• **TASK DESCRIPTION**: Everything in the data should be repeated exactly, save for the images.
[Start of Attachment]
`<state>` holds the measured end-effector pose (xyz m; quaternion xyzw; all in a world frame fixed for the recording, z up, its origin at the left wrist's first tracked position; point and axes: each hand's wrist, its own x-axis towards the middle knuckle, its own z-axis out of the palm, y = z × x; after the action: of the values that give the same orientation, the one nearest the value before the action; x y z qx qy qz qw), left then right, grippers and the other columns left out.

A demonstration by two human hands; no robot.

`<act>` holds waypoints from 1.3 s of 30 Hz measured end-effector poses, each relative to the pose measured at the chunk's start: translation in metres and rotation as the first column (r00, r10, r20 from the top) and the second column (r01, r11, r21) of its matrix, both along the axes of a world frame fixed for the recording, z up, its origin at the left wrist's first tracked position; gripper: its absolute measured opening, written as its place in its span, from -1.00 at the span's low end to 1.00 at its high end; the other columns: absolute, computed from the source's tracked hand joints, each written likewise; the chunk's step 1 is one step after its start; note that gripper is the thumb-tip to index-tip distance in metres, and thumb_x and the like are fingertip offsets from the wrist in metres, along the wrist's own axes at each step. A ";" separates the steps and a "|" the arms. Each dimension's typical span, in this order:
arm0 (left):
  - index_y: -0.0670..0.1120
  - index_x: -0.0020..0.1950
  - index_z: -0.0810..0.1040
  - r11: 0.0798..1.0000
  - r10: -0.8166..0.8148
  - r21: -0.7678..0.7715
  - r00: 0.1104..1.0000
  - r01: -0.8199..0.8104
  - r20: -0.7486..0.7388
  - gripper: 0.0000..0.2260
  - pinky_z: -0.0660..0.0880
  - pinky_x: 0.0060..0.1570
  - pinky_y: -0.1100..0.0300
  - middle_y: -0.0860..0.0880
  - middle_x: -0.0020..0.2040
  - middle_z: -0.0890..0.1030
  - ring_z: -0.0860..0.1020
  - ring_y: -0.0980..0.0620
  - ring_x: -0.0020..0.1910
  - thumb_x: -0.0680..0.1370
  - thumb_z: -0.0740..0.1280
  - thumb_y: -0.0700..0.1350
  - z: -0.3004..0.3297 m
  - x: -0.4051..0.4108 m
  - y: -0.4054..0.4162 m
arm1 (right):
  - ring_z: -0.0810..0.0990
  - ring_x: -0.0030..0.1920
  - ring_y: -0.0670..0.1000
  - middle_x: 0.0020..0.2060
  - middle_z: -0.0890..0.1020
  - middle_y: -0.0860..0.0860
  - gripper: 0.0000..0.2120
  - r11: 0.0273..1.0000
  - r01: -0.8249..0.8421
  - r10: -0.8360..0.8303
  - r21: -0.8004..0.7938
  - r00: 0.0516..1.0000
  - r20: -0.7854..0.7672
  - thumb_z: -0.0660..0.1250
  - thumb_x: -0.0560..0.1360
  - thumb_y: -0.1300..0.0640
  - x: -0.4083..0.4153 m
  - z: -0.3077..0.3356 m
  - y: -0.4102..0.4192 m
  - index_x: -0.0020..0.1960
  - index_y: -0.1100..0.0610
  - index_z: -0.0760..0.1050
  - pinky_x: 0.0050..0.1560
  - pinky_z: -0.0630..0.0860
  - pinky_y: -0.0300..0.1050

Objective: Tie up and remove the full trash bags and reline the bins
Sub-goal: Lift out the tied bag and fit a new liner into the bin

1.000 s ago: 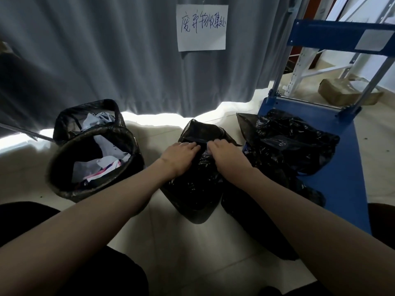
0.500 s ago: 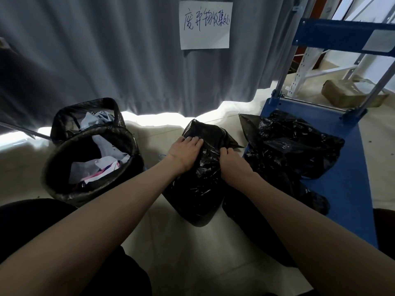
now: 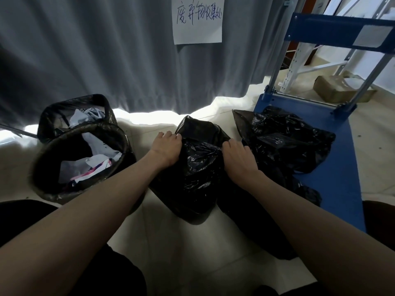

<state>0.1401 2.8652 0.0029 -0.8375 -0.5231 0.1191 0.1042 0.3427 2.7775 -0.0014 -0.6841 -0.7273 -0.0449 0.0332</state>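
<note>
A black trash bag (image 3: 196,174) stands on the floor in the middle, apparently over a bin that I cannot see. My left hand (image 3: 165,147) grips the plastic at the bag's left upper edge. My right hand (image 3: 237,159) grips the plastic at its right upper edge, fingers curled into the film. To the left stand two bins lined in black: a round bin (image 3: 42,167) with paper scraps inside, and a second bin (image 3: 49,116) behind it, also holding crumpled paper.
A blue platform cart (image 3: 333,189) stands on the right with crumpled black bags (image 3: 284,142) on its deck. A grey curtain (image 3: 96,50) with a paper sign (image 3: 197,20) hangs behind. A cardboard box (image 3: 339,88) lies beyond the cart.
Both hands have drawn apart on the bag's top, the left one toward the left edge and the right one toward the right edge, spreading the plastic.
</note>
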 end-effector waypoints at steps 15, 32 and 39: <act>-0.10 0.34 0.41 0.994 -0.064 0.091 0.997 0.061 0.034 -0.61 0.35 0.22 0.01 -0.09 0.26 0.45 0.44 -0.12 0.25 0.52 0.21 -0.06 0.009 -0.034 -0.029 | 0.33 0.29 0.24 0.32 0.28 0.19 -0.68 0.963 0.165 -0.207 -0.213 0.959 -0.196 0.14 0.59 0.07 0.008 0.009 -0.014 0.23 0.24 0.42 0.18 0.39 0.14; -0.03 -0.16 0.70 0.821 -0.003 -0.436 0.765 0.369 0.644 -0.88 0.50 -0.06 0.24 0.06 -0.22 0.69 0.63 0.13 -0.17 0.38 0.55 -0.03 0.015 0.019 -0.059 | 0.48 -0.05 0.17 -0.01 0.45 0.12 -0.72 0.981 -0.092 0.014 -0.168 0.909 -0.418 0.25 0.39 0.39 0.013 0.027 -0.017 0.01 0.12 0.32 -0.12 0.39 0.03; -0.01 -0.17 0.73 0.766 0.088 -0.535 0.766 0.357 0.637 -0.88 0.48 -0.10 0.31 0.08 -0.27 0.69 0.61 0.20 -0.23 0.34 0.58 -0.05 0.006 0.037 -0.061 | 0.45 0.09 0.08 0.12 0.36 0.05 -0.76 0.855 -0.247 0.186 -0.456 0.967 -0.175 0.43 0.40 0.20 0.006 0.028 -0.026 0.05 0.03 0.56 0.05 0.51 0.00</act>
<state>0.1776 2.8042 0.0085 -0.8502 -0.3904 -0.0081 -0.3532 0.3489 2.7517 0.0269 -0.5863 -0.7850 0.1812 -0.0851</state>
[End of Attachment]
• **WRITTEN RESPONSE**:
`<state>` holds the measured end-effector pose (xyz m; quaternion xyzw; all in a world frame fixed for the recording, z up, its origin at the left wrist's first tracked position; point and axes: each hand's wrist, its own x-axis towards the middle knuckle, its own z-axis out of the palm, y = z × x; after the action: of the values that give the same orientation, the one nearest the value before the action; x y z qx qy qz qw), left then right, grippers and the other columns left out.

A demonstration by two human hands; no robot.

`<act>` holds waypoints from 1.3 s of 30 Hz measured end-effector poses, each relative to the pose measured at the chunk's start: translation in metres and rotation as the first column (r00, r10, r20 from the top) and the second column (r01, r11, r21) of its matrix, both along the axes of a world frame fixed for the recording, z up, its origin at the left wrist's first tracked position; gripper: its absolute measured opening, written as its place in its span, from -1.00 at the span's low end to 1.00 at its high end; the other columns: absolute, computed from the source's tracked hand joints, each written likewise; the chunk's step 1 is one step after its start; note that gripper is the thumb-tip to index-tip distance in metres, and thumb_x and the like are fingertip offsets from the wrist in metres, along the wrist's own axes at each step. A ";" separates the steps and a "|" the arms. Each dimension's typical span, in this order:
arm0 (left):
  - index_y: -0.0670..0.1120
  - index_x: -0.0020..0.1950
  - index_z: -0.0810..0.1040
  - r11: 0.0798..1.0000
  - r10: -0.8166..0.8148
  - r21: -0.7678..0.7715
  - r00: 0.1104..1.0000
  - r01: -0.8199..0.8104
  - r20: -0.7486..0.7388
  - gripper: 0.0000..0.2260
  - pinky_z: -0.0660..0.0880
  - pinky_x: 0.0060..0.1570
  - pinky_y: -0.1100..0.0300
  - middle_y: -0.0860..0.0880
  - middle_x: -0.0020..0.2040
  - middle_z: -0.0890..0.1030
  - ring_z: -0.0860..0.1020
  - ring_y: -0.0980..0.0620
  - ring_x: -0.0020..0.1910
  - thumb_x: -0.0680..0.1370
  - thumb_z: -0.0740..0.1280
  - thumb_y: -0.0700..0.1350
  - z: -0.3004..0.3297 m
  - x: -0.4051..0.4108 m
  - y: -0.4054..0.4162 m
arm1 (right):
  - ring_z: -0.0810..0.0990
  - ring_x: -0.0030..0.1920
  - ring_y: -0.0670..0.1000
  - middle_x: 0.0020..0.2060
  - middle_z: -0.0890..0.1020
  - middle_y: -0.0860..0.0860
  - gripper: 0.0000..0.2120
  - r11: 0.0273..1.0000
  - r01: -0.8249..0.8421
  - r10: -0.8360..0.8303
  - r21: -0.8004..0.7938
  - r00: 0.0516..1.0000
  - r20: -0.7854..0.7672
  - thumb_z: -0.0660..0.1250
  - thumb_x: -0.0560..0.1360
  - thumb_y: -0.1300..0.0640
  - x: -0.4083..0.4153 m
  - z: -0.3077..0.3356 m
  - y: -0.4102..0.4192 m
  - index_x: -0.0020..0.1960
  - index_y: -0.1100..0.0610
  - index_z: -0.0760..0.1050
  - pinky_x: 0.0050..0.1560
  - pinky_z: -0.0630..0.0860
  - pinky_y: -0.0300..0.1050

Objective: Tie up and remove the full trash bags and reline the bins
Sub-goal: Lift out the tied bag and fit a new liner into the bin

1.000 s ago: 
0.500 s ago: 
now: 

<state>0.1401 2.8652 0.0029 -0.8375 -0.5231 0.1191 0.1042 0.3427 2.7775 -0.0014 -0.6841 -0.7273 -0.0449 0.0332</state>
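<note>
A black trash bag (image 3: 196,174) stands on the floor in the middle, apparently over a bin that I cannot see. My left hand (image 3: 165,147) grips the plastic at the bag's left upper edge. My right hand (image 3: 237,159) grips the plastic at its right upper edge, fingers curled into the film. To the left stand two bins lined in black: a round bin (image 3: 42,167) with paper scraps inside, and a second bin (image 3: 49,116) behind it, also holding crumpled paper.
A blue platform cart (image 3: 333,189) stands on the right with crumpled black bags (image 3: 284,142) on its deck. A grey curtain (image 3: 96,50) with a paper sign (image 3: 197,20) hangs behind. A cardboard box (image 3: 339,88) lies beyond the cart.
Both hands have drawn apart on the bag's top, the left one toward the left edge and the right one toward the right edge, spreading the plastic.
</note>
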 end-effector waypoints at steps 15, 32 and 39: <act>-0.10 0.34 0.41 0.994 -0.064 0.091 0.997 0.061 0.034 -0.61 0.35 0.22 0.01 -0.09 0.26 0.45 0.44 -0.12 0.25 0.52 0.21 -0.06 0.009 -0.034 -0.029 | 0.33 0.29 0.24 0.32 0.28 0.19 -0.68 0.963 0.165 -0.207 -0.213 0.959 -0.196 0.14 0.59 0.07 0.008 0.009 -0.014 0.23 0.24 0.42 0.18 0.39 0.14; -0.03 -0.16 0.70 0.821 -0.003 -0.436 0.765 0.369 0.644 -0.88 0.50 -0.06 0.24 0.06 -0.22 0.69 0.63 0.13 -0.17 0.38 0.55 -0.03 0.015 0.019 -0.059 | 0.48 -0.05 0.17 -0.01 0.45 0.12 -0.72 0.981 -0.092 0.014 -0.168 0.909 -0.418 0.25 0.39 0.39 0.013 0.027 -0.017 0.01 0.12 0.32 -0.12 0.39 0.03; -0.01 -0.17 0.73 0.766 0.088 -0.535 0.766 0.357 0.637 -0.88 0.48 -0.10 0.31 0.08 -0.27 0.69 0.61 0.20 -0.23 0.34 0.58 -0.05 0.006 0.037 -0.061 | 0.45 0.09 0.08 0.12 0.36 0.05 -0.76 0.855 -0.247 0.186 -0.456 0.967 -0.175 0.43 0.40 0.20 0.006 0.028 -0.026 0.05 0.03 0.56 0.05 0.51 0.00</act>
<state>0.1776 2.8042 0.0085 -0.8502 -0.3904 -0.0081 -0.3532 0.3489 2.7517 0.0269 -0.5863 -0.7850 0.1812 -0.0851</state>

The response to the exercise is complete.